Non-empty domain	`uint8_t[]`	Byte array of two coordinate tuples storing the min/max coords of a bounding box surrounding the non-empty domain of the fragment.
Number of sparse tiles	`uint64_t`	Number of sparse tiles.
Last tile cell num	`uint64_t`	For sparse arrays, the number of cells in the last tile in the fragment.
File sizes	`uint64_t[]`	The size in bytes of each attribute file in the fragment, including coords. For var-length attributes, this is the size of the offsets file.
File var sizes	`uint64_t[]`	The size in bytes of each var-length attribute file in the fragment.
R-Tree offset	`uint64_t`	The offset to the generic tile storing the R-Tree in the metadata file.
Tile offset for attribute 1	`uint64_t`	The offset to the generic tile storing the tile offsets for attribute 1.
…	…	…
Tile offset for attribute N+1	`uint64_t`	The offset to the generic tile storing the tile offsets for attribute N+1 (N+1 stands for coordinates.
Tile var offset for attribute 1	`uint64_t`	The offset to the generic tile storing the variable tile offsets for attribute 1.
…	…	…
Tile var offset for attribute N	`uint64_t`	The offset to the generic tile storing the variable tile offsets for attribute N.
Tile var sizes offset for attribute 1	`uint64_t`	The offset to the generic tile storing the variable tile sizes for attribute 1.
…	…	…
Tile var sizes offset for attribute N	`uint64_t`	The offset to the generic tile storing the variable tile sizes for attribute N.

Coords file¶

Within a sparse fragment, the file __coords.tdb has the following internal format:

Field	Type	Description
Dim 1 coordinate values	`DimT[]`	Array of the first dimension values for all coordinate tuples of cells in the fragment.
…	…
Dim N coordinate values	`DimT[]`	Array of the nth dimension values for all coordinate tuples of cells in the fragment.

Attribute file¶

Within a fragment, each fixed-length attribute named <attr> has a file <attr>.tdb with the internal format:

Field	Type	Description
Attribute values	`AttrT[]`	Array of the attribute values for all cells.

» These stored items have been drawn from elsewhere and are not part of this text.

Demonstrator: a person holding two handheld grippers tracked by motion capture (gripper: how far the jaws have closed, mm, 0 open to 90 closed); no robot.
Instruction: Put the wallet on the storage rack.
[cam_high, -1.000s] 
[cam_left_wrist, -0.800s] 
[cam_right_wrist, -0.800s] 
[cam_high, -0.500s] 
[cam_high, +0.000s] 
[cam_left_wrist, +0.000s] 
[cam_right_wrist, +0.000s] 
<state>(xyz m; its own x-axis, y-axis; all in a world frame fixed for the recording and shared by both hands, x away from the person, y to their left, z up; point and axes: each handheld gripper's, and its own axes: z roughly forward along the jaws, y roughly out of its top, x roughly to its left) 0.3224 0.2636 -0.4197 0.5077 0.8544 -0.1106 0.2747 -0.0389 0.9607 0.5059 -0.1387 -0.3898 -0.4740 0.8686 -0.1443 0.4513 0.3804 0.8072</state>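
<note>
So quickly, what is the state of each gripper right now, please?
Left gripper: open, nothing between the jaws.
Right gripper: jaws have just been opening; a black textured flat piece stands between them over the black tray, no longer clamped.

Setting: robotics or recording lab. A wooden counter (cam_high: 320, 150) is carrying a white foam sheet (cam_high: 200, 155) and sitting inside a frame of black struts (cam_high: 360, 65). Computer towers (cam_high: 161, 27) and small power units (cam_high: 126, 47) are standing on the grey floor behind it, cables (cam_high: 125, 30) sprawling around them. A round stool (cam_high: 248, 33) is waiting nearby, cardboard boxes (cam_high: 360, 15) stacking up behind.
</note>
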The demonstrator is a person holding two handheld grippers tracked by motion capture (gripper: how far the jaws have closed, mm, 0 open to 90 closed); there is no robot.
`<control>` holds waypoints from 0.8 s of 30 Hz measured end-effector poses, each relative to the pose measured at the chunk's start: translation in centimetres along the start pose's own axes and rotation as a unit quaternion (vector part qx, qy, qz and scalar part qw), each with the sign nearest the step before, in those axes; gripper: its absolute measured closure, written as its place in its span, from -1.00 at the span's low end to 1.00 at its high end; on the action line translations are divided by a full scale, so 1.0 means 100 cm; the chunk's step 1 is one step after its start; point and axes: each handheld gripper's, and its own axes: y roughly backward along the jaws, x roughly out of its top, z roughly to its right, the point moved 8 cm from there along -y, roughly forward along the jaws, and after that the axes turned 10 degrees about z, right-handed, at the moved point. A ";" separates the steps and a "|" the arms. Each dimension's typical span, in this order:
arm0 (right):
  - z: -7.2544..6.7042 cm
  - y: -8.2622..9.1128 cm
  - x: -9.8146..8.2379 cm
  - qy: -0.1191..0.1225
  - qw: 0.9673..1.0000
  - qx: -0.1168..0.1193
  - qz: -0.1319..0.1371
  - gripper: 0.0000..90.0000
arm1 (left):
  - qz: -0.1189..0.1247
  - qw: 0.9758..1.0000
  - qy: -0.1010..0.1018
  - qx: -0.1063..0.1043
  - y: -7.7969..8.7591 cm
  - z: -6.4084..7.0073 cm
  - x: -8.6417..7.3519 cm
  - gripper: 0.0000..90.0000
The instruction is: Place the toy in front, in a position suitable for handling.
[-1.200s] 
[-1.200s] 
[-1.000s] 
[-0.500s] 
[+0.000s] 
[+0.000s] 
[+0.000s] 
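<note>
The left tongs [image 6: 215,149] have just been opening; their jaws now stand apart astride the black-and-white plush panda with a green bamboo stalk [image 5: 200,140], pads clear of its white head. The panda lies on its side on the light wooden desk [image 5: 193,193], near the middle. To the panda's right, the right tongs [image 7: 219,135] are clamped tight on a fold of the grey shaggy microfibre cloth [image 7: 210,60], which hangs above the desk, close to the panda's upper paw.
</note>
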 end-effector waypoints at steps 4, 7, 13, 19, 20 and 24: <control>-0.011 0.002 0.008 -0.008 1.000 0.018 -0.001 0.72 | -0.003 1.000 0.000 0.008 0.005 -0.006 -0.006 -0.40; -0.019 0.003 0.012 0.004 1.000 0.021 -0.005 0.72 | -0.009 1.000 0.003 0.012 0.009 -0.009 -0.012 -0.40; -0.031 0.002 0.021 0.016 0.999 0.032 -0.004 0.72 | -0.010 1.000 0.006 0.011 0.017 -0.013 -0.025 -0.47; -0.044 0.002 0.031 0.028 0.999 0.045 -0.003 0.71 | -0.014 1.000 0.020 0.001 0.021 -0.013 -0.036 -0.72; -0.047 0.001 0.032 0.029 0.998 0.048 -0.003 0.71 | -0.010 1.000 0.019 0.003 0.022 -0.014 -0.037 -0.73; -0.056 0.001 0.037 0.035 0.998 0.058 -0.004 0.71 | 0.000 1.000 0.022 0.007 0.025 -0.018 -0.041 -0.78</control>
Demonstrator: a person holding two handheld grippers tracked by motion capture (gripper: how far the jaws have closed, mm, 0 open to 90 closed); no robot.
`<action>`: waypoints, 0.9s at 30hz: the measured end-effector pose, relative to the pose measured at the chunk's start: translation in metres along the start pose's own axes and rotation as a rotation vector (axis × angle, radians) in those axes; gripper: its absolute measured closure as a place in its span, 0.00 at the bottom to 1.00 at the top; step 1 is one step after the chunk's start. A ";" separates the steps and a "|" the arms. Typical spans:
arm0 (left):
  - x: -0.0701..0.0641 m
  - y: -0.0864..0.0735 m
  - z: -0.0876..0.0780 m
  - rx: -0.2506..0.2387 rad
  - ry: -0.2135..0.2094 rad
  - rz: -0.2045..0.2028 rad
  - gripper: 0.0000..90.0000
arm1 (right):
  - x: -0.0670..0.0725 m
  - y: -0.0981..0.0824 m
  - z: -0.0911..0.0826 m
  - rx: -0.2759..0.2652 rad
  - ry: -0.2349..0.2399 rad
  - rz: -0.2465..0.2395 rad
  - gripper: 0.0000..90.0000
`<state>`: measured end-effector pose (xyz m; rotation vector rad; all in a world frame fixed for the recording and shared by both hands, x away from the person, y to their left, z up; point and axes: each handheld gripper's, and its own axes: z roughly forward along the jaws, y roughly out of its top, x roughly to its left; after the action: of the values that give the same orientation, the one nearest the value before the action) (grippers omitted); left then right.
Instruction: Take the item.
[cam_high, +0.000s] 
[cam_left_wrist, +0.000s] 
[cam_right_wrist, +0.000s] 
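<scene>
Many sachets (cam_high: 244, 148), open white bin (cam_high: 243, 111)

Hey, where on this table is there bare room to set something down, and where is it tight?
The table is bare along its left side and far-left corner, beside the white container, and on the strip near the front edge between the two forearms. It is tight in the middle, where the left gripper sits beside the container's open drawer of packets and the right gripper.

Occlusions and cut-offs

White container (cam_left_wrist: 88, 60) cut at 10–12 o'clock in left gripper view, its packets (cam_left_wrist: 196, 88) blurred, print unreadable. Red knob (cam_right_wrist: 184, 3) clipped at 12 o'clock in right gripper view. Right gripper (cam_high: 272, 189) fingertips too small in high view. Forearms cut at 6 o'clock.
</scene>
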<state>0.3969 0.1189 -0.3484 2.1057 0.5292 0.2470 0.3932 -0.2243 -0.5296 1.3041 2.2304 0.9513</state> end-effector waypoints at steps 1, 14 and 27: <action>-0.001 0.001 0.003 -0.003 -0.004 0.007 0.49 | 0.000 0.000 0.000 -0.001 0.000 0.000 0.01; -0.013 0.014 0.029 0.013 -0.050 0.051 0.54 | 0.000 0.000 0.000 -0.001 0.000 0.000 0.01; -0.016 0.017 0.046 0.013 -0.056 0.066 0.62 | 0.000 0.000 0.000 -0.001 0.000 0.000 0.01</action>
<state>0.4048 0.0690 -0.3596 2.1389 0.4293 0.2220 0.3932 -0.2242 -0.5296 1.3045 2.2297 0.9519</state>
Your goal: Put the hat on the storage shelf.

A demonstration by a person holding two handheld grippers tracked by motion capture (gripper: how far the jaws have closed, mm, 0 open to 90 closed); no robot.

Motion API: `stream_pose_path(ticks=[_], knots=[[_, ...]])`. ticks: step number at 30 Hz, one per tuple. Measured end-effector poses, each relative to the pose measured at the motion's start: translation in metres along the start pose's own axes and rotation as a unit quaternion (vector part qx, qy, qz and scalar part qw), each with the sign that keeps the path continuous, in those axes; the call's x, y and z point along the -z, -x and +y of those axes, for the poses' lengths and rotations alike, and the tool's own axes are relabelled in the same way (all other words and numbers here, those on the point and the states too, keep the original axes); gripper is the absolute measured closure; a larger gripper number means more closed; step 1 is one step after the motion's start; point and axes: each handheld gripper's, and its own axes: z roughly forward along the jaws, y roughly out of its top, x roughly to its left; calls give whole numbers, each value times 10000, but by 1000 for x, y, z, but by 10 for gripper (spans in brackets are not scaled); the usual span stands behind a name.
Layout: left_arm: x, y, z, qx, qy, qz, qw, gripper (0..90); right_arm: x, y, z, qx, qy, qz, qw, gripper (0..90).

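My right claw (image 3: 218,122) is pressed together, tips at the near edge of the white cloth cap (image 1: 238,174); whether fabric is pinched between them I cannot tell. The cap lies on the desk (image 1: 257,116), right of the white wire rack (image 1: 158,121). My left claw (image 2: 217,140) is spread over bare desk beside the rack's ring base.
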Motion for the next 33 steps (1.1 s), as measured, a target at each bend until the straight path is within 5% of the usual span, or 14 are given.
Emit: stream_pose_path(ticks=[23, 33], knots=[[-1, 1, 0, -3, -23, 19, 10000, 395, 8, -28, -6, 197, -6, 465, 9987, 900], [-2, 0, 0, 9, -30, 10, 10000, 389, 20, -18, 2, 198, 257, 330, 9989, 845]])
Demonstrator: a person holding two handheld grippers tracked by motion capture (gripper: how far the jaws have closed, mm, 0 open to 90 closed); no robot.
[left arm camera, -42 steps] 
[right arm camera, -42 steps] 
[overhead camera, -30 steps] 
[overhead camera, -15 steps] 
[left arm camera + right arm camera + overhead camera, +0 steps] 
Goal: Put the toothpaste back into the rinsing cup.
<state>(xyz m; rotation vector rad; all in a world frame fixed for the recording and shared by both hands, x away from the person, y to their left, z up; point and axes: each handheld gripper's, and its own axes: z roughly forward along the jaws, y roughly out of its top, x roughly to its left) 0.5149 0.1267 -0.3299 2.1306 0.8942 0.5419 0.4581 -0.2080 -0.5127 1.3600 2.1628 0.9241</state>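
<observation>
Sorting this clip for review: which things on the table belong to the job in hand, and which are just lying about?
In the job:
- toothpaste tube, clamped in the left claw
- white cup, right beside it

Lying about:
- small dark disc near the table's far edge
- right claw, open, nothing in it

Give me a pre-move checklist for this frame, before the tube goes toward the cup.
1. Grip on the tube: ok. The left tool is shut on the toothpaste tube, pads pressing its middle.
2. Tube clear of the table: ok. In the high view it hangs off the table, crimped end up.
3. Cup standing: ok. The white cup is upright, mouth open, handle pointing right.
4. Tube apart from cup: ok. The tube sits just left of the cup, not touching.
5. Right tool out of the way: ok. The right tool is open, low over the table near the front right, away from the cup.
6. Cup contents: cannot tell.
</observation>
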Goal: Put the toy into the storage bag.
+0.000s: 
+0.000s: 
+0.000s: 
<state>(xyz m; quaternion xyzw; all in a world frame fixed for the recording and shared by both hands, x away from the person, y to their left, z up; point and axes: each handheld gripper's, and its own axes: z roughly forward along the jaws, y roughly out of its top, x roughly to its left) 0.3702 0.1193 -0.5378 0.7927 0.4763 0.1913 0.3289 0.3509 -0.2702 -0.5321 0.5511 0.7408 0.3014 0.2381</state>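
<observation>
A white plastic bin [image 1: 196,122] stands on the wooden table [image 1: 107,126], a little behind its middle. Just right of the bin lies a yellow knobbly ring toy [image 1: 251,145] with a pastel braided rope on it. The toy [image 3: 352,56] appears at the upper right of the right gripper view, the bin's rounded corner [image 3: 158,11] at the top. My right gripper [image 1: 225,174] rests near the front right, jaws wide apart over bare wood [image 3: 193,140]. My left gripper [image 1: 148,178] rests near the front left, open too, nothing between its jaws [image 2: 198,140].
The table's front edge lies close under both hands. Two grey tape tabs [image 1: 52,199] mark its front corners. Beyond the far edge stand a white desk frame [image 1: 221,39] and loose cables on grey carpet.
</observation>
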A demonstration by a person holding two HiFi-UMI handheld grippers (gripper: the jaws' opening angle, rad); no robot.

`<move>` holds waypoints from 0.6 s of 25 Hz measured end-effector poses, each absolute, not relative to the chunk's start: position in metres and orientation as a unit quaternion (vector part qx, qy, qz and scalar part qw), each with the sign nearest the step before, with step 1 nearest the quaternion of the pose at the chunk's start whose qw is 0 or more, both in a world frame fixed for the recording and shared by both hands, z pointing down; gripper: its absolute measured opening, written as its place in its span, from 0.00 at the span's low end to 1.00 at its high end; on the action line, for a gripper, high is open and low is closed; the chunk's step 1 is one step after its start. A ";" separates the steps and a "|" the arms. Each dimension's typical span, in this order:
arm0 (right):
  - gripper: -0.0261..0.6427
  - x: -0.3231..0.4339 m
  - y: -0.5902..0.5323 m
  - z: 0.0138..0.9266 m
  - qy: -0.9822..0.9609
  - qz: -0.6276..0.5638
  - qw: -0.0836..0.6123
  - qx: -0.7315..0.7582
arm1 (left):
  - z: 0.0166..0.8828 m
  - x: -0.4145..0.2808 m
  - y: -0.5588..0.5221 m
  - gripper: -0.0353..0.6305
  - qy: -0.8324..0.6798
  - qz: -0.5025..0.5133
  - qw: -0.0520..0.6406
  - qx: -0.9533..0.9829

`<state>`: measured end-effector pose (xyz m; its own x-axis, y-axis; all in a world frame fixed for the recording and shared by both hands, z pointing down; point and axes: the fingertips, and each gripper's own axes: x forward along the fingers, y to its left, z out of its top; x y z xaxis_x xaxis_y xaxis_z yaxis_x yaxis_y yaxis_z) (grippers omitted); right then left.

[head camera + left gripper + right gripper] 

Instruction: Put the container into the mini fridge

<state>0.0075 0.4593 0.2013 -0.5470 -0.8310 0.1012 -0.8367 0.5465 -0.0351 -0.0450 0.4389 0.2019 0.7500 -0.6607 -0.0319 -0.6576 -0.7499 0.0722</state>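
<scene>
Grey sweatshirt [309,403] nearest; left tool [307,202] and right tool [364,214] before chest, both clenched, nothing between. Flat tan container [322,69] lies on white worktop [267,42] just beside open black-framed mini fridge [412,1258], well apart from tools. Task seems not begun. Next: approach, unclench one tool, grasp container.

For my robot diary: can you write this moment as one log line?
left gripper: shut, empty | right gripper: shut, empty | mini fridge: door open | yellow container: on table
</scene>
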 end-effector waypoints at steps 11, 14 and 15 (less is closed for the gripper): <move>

Each var-length attribute named <attr> has two files, <attr>_var.tdb storing the variable-length data for the attribute in each cell, and <attr>.tdb storing the offsets in <attr_var>.tdb for the data belonging to each cell. <attr>.tdb has the internal format:

Field	Type	Description
Attribute offsets	`uint64_t`	Array of the attribute value offsets in corresponding file `<attr>_var.tdb`.

And <attr>_var.tdb has the format:

Field	Type	Description
Attribute values	`AttrT[]`	Array of the attribute values for all cells.